INSTRUCTIONS TO FOLLOW. Could you print every line from the first one of the records below through the line containing "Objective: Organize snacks", with both included and nothing else?

(Recorded data)

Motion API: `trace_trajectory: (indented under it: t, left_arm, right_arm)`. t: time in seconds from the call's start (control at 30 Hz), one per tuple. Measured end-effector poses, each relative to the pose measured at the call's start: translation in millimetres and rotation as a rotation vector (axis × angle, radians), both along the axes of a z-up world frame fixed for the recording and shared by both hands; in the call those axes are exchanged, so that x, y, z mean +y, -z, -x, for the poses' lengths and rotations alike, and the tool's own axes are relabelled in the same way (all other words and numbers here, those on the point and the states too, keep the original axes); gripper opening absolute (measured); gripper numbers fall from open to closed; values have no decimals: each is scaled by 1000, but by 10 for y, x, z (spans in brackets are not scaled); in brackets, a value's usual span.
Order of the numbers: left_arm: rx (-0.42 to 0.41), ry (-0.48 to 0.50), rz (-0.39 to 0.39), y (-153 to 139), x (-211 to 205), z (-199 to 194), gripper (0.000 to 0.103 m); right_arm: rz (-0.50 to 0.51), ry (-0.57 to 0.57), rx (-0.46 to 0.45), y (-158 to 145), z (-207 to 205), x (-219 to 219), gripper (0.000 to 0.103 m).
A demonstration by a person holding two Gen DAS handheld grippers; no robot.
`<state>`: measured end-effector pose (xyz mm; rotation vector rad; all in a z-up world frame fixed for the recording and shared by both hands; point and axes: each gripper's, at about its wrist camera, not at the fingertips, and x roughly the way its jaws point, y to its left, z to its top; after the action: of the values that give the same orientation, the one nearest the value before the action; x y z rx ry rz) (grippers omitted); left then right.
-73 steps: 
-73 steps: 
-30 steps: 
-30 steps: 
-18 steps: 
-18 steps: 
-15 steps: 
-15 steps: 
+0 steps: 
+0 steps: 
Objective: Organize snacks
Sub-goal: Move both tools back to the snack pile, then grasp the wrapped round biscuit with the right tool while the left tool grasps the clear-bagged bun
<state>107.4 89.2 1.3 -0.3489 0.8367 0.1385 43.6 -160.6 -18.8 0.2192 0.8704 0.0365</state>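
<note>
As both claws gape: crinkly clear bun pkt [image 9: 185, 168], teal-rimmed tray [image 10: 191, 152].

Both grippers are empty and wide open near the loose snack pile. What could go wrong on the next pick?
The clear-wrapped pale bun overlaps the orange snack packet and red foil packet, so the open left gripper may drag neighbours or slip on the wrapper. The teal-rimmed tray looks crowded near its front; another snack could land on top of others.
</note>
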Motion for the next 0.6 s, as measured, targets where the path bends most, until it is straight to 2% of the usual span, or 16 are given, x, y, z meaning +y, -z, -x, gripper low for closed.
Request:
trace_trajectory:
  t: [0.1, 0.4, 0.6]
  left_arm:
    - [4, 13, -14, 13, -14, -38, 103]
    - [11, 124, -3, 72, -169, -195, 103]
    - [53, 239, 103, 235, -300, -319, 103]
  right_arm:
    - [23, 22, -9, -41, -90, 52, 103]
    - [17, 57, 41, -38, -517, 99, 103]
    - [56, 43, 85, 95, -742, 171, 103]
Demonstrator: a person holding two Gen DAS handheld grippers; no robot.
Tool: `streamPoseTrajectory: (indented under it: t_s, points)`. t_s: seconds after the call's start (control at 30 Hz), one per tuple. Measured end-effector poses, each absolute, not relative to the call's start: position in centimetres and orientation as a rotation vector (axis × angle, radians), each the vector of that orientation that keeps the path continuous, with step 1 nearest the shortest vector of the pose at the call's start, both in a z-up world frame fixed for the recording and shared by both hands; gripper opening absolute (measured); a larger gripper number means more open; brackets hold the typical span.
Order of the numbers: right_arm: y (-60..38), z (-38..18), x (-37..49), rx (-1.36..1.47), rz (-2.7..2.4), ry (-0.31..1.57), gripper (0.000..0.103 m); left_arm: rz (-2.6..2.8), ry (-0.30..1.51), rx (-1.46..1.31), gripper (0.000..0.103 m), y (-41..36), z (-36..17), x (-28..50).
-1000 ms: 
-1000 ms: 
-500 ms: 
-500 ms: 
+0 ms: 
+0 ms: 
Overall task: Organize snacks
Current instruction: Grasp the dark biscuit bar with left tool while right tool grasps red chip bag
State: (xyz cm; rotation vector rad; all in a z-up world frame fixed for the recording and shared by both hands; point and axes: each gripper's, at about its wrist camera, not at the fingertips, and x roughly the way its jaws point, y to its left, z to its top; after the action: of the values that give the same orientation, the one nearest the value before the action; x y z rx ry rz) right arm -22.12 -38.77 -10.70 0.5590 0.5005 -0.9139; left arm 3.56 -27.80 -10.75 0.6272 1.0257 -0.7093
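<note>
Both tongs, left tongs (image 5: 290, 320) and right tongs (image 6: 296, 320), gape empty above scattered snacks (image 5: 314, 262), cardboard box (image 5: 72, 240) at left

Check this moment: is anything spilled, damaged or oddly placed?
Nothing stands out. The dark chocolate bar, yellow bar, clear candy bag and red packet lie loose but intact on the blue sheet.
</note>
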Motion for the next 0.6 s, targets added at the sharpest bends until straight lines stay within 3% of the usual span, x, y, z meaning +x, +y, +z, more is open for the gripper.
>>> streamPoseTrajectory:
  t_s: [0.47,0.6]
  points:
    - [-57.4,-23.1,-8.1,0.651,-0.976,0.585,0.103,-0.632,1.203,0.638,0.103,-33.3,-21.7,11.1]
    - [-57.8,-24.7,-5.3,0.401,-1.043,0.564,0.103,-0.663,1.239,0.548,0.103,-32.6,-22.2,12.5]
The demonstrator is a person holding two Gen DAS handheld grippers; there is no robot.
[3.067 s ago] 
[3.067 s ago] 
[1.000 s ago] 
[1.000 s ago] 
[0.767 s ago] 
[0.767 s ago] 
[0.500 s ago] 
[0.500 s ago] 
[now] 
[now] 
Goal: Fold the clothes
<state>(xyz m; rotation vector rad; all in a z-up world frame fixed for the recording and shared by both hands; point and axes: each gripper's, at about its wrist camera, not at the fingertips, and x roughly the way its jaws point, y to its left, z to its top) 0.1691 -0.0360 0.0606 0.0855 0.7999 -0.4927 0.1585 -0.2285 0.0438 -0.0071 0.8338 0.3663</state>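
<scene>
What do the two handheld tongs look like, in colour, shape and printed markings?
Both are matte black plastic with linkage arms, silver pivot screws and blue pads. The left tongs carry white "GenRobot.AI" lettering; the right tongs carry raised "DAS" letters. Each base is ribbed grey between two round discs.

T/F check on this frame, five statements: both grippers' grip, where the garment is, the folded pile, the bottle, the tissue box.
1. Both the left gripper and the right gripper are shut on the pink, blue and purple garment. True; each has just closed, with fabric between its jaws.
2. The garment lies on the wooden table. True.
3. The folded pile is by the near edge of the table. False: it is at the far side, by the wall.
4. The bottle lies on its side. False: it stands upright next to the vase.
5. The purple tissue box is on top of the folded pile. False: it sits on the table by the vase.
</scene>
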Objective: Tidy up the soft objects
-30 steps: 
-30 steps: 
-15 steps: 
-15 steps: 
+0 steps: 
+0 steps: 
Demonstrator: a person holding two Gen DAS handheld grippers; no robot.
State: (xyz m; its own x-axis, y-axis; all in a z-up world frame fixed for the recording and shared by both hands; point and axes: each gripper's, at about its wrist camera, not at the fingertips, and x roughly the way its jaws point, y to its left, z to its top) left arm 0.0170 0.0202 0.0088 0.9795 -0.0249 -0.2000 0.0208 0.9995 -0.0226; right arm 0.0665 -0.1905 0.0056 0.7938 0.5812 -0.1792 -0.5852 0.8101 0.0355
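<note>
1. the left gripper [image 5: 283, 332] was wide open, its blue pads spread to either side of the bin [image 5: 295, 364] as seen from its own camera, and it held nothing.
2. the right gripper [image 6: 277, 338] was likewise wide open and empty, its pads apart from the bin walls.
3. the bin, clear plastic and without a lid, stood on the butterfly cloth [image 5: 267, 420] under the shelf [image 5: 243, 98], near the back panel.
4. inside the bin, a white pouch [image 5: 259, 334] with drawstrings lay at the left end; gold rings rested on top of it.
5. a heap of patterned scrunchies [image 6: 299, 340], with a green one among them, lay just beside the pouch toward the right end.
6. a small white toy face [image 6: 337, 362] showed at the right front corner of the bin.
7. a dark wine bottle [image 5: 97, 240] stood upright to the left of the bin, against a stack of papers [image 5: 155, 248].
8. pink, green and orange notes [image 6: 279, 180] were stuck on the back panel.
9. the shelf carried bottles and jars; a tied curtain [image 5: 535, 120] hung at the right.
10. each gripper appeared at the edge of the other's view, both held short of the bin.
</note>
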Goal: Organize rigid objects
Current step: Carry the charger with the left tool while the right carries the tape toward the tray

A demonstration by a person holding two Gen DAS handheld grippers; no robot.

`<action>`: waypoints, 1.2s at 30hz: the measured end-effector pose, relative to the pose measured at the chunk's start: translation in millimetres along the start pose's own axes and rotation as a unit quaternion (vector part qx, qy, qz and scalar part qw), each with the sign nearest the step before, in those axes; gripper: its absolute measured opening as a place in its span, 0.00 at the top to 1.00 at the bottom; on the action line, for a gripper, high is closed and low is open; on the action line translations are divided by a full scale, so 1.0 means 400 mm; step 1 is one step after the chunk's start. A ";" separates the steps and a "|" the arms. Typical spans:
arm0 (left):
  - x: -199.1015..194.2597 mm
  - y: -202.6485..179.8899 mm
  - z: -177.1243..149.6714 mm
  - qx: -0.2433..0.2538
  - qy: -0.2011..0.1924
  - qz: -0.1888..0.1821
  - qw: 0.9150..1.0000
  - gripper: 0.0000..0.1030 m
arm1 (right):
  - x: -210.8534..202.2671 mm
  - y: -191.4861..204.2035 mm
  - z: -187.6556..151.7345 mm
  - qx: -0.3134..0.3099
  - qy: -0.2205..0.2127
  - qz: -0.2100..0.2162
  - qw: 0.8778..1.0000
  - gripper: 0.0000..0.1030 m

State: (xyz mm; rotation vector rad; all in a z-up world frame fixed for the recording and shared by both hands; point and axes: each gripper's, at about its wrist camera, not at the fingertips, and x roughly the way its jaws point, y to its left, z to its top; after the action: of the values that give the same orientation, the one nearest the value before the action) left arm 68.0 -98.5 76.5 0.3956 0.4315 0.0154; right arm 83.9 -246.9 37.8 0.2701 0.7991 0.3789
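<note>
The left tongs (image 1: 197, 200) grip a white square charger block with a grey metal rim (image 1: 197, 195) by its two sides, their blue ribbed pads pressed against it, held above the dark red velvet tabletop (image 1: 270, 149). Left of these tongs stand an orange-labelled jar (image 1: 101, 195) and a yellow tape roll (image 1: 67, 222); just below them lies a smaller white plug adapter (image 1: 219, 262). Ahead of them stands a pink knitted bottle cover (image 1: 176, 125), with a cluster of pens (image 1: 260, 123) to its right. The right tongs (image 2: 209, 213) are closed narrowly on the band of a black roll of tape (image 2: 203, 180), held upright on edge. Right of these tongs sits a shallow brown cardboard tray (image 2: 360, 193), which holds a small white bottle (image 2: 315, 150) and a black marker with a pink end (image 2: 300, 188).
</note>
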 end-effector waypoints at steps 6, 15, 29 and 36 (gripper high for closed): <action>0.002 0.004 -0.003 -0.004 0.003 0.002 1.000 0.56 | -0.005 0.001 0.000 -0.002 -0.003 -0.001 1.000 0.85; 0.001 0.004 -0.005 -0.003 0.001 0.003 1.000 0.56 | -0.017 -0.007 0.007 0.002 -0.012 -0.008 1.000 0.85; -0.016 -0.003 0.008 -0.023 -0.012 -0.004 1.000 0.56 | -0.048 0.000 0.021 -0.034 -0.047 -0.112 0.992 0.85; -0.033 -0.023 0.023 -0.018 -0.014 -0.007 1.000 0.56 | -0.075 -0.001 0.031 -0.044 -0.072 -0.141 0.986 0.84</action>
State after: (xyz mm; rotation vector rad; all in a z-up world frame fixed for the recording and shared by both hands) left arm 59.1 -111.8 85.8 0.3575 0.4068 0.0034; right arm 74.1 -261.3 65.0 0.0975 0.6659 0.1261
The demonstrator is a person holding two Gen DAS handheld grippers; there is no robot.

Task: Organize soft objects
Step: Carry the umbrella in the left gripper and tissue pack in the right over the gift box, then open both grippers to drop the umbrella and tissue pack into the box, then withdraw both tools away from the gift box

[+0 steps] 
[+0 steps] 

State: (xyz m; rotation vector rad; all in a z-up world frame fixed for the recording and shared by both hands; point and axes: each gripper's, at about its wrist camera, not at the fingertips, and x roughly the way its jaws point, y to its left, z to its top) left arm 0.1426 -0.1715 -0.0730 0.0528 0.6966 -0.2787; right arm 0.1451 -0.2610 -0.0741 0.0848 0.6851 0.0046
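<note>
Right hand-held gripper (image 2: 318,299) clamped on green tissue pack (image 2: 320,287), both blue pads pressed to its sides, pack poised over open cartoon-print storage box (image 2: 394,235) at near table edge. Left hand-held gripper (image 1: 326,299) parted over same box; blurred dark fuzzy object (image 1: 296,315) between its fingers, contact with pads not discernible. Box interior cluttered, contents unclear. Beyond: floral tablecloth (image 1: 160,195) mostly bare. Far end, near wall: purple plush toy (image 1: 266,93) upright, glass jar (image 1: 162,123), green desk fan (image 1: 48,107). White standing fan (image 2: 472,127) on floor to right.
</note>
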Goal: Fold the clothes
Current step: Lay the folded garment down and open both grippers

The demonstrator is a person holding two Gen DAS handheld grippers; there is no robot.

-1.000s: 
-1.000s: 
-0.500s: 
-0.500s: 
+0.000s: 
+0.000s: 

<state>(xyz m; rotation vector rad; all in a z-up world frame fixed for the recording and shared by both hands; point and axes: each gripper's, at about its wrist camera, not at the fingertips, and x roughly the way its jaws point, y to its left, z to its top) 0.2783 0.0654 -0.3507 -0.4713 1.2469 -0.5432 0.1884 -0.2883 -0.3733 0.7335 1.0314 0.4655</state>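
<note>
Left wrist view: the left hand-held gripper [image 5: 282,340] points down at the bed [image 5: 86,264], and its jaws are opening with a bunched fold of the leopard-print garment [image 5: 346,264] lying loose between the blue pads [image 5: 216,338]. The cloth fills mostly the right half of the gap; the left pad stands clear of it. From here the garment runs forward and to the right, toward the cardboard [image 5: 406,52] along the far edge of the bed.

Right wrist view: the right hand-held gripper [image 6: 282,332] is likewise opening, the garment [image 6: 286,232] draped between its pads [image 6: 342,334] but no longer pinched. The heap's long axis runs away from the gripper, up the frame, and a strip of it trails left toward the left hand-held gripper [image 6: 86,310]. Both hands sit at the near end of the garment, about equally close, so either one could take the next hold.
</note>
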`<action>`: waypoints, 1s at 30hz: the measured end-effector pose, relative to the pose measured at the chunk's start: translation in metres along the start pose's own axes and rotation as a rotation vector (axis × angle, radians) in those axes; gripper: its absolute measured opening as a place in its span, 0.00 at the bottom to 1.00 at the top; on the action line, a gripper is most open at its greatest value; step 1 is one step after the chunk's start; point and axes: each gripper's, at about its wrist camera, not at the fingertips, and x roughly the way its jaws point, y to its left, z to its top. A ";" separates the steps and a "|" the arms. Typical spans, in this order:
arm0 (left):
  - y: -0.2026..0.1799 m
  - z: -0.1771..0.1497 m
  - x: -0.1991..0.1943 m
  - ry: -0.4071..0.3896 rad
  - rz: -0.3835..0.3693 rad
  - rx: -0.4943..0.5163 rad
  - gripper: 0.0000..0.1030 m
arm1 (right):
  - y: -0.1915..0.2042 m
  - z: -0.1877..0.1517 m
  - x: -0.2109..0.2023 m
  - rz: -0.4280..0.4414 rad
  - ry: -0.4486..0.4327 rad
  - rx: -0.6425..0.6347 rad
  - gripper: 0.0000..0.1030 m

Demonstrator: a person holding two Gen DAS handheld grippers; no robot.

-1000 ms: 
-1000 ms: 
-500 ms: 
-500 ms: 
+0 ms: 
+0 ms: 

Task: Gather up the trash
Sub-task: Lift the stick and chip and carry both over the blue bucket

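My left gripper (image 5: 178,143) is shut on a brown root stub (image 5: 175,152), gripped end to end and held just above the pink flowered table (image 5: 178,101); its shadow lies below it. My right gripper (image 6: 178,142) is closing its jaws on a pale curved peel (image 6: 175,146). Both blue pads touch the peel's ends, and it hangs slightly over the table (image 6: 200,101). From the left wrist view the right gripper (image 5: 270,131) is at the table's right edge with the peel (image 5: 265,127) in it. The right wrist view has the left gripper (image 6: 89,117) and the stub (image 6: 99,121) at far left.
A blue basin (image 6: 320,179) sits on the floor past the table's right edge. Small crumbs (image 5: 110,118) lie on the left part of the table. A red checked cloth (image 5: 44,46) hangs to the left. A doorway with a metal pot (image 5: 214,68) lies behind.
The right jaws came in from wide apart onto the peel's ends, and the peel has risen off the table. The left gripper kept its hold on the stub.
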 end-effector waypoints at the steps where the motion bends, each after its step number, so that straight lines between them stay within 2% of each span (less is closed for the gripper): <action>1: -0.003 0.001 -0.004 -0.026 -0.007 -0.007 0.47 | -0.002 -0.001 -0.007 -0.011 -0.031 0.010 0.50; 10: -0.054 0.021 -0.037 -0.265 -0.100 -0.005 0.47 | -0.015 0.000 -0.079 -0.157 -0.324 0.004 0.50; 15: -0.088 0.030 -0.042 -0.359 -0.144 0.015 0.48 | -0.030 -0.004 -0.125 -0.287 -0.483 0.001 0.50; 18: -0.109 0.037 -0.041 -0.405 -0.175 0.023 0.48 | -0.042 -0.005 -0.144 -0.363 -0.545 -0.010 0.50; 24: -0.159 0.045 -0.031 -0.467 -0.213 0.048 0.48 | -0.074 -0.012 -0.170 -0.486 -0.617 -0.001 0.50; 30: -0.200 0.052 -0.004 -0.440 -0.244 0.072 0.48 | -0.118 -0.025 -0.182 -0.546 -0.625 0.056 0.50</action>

RESPONSE AREA.
Motion API: `trace_trajectory: (indented under it: t, left_arm, right_arm)`. t: time in seconds from the call's start (control at 30 Hz), one per tuple. Measured end-effector poses, each relative to the pose measured at the call's start: translation in millimetres and rotation as a rotation vector (axis × angle, radians), both along the axes of a z-up world frame fixed for the recording and shared by both hands; in the call those axes are exchanged, so that x, y, z mean +y, -z, -x, for the poses' lengths and rotations alike, and the tool's own axes are relabelled in the same way (all other words and numbers here, those on the point and the states too, keep the original axes); gripper opening absolute (measured); gripper numbers fall from open to closed; values have no decimals: each is scaled by 1000, but by 10 for y, x, z (spans in brackets are not scaled); in brackets, a value's usual span.
Order of the numbers: left_arm: rx (-0.42 to 0.41), ry (-0.48 to 0.50), rz (-0.39 to 0.39), y (-153 to 139), x (-211 to 205), z (-199 to 194), gripper (0.000 to 0.103 m); right_arm: rz (-0.50 to 0.51), ry (-0.57 to 0.57), rx (-0.46 to 0.45), y (-158 to 145), z (-207 to 205), x (-219 to 219), gripper (0.000 to 0.103 m).
A demonstration by a person holding two Gen DAS handheld grippers; no robot.
`<state>`: measured end-effector pose (xyz mm; rotation vector rad; all in a z-up world frame fixed for the recording and shared by both hands; point and axes: each gripper's, at about its wrist camera, not at the fingertips, and x roughly the way its jaws point, y to its left, z to its top; after the action: of the values that give the same orientation, the one nearest the value before the action; x y z rx ry rz) (grippers omitted); left then right.
-73 steps: 
-73 steps: 
-30 steps: 
-30 steps: 
-18 steps: 
-18 steps: 
-15 steps: 
-15 steps: 
+0 steps: 
+0 steps: 
Objective: Organize snacks

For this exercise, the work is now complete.